Over the past decade there has been a resurgence of interest in interpreted programming languages, and with the release of CIAO 2.0 last December this trend has at last infiltrated the Chandra data analysis system. Scripting languages like Python, Tcl, and Perl have become enormously popular, due in large part to their promise for increasing programmer and end-user productivity [1]. While each of these languages has strengths, and some actually find use elsewhere in CIAO, after careful evaluation it was apparent that the less widely-known S-Lang language ([2], [3]) was more suitable to both our software architecture and the types of analysis prevalent in the user community. The integration of S-Lang presents a range of exciting new features to CIAO users:

$\bullet$ global and local interpreted variables, and multidimensional arrays (up to 7D)

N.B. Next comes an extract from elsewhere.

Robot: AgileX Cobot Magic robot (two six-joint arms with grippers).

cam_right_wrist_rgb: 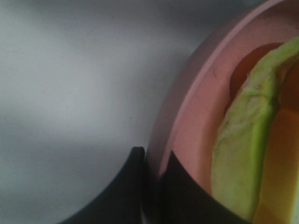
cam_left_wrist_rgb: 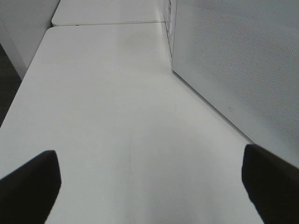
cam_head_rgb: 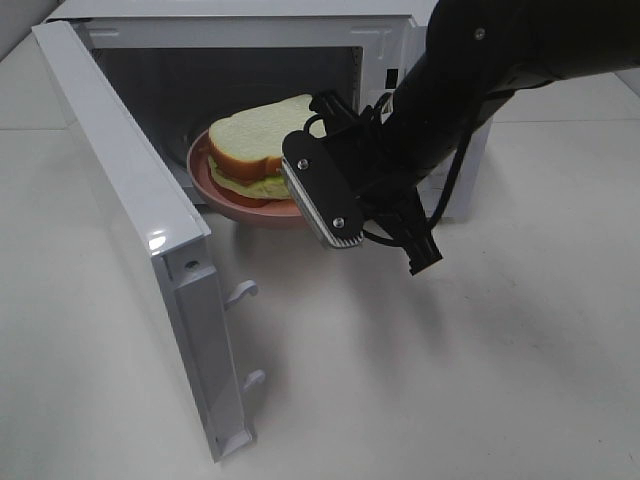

$\bullet$ branching and looping, and programmability with user-defined functions

$\bullet$ string and numeric datatypes, structures, and a limited form of pointers

$\bullet$ built-in arithmetic and mathematical functions, which operate transparently on arrays

Within CIAO tools S-Lang is accessed through a supplementary library layer, varmm, which gives the user additional capability to define structured variables directly from disk files, as well as enabling existing CIAO applications to access S-Lang variables and other features with a bare minimum of new development effort. While in release CIAO 2.0 only Sherpa, ChIPS, and the beta version of GUIDE utilize the S-Lang and varmm libraries, plans are being laid to employ them within other applications (e.g., table calculator in Prism) and hook in important numerical algorithms (e.g, FFT and convolution) so that they may be utilized interactively with S-Lang variables.

Together these new features are comparable to those typically found only in expensive commercial packages like IDL and MatLab (though in fairness it must be noted that since CIAO is considerably younger it cannot hope to match their breadth of functionality), and dramatically increase the analytical power and extensibility of CIAO.

Examples

To give a better feel for these new features let's look at a few examples. First we'll read a file into an S-Lang structure and display its contents with the print command:

chips> cd /my/data/files

chips> pldata = readfile("phas.dat")

chips> print(pldata)

filename = phas.dat

path = /my/data/files

filter = NULL

ncols = 2 nrows = 124

col1 = Float_Type[124]

col2 = Float_Type[124]

Here we used ASCII, but FITS tables and images, IRAF/IMH, and QPOE files are also supported, with the full range of CXC DataModel filtering and binning.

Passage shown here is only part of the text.